Hear from one our Note Writers, Karan Lamb, PsyD about four myths that come with being an OCD therapist!
When you are seeking out treatment for Obsessive Compulsive Disorder (OCD), you may research different interventions that may imply that you will need to do intense tasks to have a successful treatment. You may even watch some cringe-worthy explanations of what treatment practices will include.
I’ve worked in the psychology field for the past 20 years, and specifically with clients that have OCD just as long. Let me clear up some of the myths that I have heard about OCD therapists.
MYTH: OCD isn’t a big deal because everyone has intrusive thoughts and does something compulsive.
NOPE! OCD can be a big deal and it can engulf a person’s life and take them away from engaging in everyday activities. Compulsions and obsessions occur on a continuum from mild to severe symptoms that can take hours to perform to a point of exhaustion. There are studies from Purdon and Clark (1993) that investigated the frequency with which people without OCD experienced intrusive thoughts and they are a phenomenon that all people can have. However, effective treatment must include more than talking about obsessions and compulsions; it includes engaging with the parts of the world that are being avoided, identifying the doubts that are maintaining the OCD cycle, and stopping the repetitive behaviors.
MYTH: OCD therapists enjoy coming up with gross and scary exposures for their clients.
Nope! From my experience, coming up with the interventions in the session must be a collaborative experience based on the client’s goals for therapy. I have met hundreds of clients that want to feel better and are willing to put in effort into their therapy. I will encourage, explain the rationale, and structure the therapy. But the excitement comes from the symptom relief and re-engagement in life, not in finding the most gross video to watch or scariest experiences.
MYTH: OCD therapists do not really understand what their clients are going through.

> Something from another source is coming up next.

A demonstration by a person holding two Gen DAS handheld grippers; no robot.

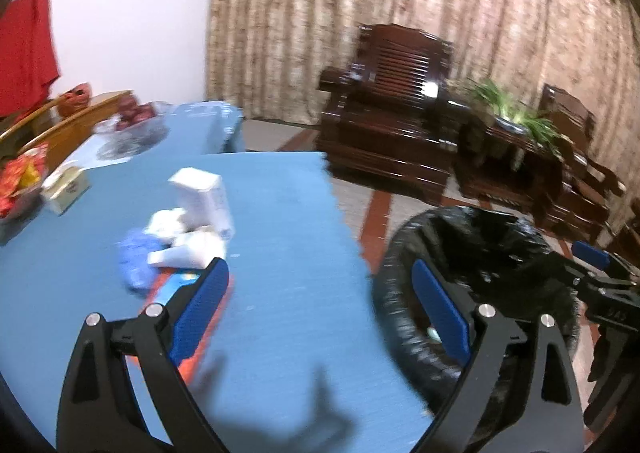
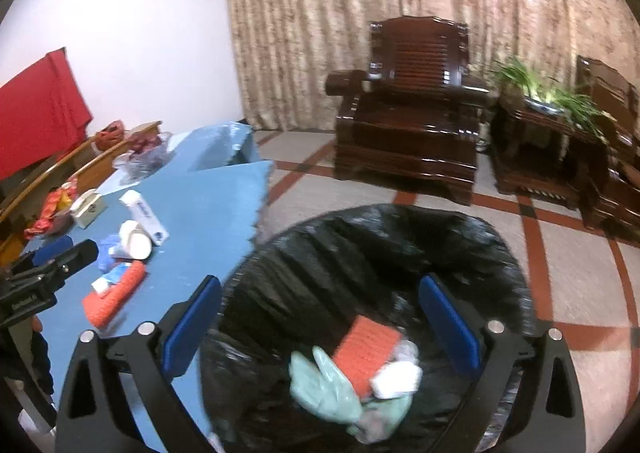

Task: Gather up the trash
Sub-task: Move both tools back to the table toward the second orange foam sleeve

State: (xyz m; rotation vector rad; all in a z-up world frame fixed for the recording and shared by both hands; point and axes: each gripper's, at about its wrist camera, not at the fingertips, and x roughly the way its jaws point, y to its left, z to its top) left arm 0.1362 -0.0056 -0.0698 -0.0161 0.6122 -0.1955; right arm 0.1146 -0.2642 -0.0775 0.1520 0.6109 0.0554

There are more therapists with lived experience treating OCD, and they are in this field because they know treatment is life changing. Whether your therapist has OCD or not, it is my hope that every person seeking treatment for OCD finds a therapist that listens to them, understands the complex human in front of them, and finds the interventions that will help that client. Over the years, we have identified more evidence-based treatment models that can be applied to OCD. Here are some of the types of therapies: Cognitive Behavioral Therapy with exposures and response prevention (ERP), Acceptance and Commitment Therapy (ACT), Inference-based Cognitive Behavioral Therapy (ICBT – for adults), Metacognitive Therapy (MT), Attentional Training (AT).
MYTH: OCD therapists follow a manual and do the same tasks for each client
Nope! Everyone has different therapy experiences, goals, and OCD themes. Themes fall into specific categories, and all these factors are incorporated in deciding what the therapy will look like and the interventions to be used to help.